EXERCISE GOAL: Using the listing, copy each whole line that features "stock".

SOURCE DATA:
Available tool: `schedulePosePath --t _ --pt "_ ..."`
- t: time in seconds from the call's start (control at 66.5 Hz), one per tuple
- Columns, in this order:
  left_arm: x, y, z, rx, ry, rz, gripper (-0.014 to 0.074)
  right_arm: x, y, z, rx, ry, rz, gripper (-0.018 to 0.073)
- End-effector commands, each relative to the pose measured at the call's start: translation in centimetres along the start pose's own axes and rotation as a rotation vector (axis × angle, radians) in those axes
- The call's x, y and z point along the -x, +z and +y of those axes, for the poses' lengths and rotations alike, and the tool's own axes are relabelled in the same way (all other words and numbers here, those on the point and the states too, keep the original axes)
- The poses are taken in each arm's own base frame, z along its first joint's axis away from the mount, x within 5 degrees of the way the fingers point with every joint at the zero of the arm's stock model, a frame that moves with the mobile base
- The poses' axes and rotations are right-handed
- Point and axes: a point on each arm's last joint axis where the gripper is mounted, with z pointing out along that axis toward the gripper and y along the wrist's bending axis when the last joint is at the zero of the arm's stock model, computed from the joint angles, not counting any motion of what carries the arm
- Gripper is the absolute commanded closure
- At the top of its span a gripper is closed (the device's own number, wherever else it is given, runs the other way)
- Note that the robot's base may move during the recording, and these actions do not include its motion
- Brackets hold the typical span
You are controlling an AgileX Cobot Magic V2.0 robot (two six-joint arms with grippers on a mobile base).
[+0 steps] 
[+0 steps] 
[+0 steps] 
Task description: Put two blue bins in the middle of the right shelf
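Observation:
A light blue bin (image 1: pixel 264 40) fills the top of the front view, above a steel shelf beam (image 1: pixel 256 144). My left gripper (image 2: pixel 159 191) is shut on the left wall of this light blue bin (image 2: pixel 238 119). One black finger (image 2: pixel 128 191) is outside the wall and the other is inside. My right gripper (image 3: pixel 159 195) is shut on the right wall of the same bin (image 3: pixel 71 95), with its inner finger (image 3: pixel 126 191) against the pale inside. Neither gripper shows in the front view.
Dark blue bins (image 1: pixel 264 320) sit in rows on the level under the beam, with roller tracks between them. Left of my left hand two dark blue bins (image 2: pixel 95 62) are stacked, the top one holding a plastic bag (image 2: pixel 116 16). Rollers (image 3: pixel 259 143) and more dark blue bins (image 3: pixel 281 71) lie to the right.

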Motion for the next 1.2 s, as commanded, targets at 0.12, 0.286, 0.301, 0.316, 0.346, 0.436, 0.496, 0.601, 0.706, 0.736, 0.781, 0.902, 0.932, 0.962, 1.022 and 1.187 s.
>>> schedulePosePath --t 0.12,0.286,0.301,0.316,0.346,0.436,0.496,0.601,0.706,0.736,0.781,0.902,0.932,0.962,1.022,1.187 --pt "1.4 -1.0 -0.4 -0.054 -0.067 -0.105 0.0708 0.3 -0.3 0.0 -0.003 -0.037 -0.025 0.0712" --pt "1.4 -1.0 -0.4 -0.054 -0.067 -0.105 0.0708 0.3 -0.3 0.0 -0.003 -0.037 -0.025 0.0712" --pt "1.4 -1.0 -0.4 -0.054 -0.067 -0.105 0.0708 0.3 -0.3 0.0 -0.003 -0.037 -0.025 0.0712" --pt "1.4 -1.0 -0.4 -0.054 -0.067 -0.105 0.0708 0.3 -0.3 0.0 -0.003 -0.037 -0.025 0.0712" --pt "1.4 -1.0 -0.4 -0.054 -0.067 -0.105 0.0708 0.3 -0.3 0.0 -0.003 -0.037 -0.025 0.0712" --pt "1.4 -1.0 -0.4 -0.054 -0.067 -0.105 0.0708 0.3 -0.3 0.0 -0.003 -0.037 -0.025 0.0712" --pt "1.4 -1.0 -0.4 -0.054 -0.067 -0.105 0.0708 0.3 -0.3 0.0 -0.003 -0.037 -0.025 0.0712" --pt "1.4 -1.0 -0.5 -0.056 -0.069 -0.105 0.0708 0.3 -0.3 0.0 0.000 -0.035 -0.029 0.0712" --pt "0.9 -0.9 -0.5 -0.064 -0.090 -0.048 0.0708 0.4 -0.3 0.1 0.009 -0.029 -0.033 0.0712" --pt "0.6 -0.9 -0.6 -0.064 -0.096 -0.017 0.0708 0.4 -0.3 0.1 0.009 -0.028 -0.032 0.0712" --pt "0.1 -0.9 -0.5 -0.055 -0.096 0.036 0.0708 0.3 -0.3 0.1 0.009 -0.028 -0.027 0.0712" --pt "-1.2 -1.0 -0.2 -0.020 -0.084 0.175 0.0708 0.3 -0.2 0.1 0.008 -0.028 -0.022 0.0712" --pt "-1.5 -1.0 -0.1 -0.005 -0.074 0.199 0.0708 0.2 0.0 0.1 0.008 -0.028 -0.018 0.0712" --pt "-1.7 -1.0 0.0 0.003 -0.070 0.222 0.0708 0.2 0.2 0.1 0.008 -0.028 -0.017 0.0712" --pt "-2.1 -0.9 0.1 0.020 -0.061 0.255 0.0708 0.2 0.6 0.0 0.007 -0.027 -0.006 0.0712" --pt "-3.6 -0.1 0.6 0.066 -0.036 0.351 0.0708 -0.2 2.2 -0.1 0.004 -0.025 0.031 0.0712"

SOLUTION TO THIS EXERCISE:
- The poses are taken in each arm's own base frame, z along its first joint's axis away from the mount, x within 5 degrees of the way the fingers point with every joint at the zero of the arm's stock model, a frame that moves with the mobile base
- Point and axes: a point on each arm's last joint axis where the gripper is mounted, with z pointing out along that axis toward the gripper and y along the wrist's bending axis when the last joint is at the zero of the arm's stock model, computed from the joint angles, not counting any motion of what carries the arm

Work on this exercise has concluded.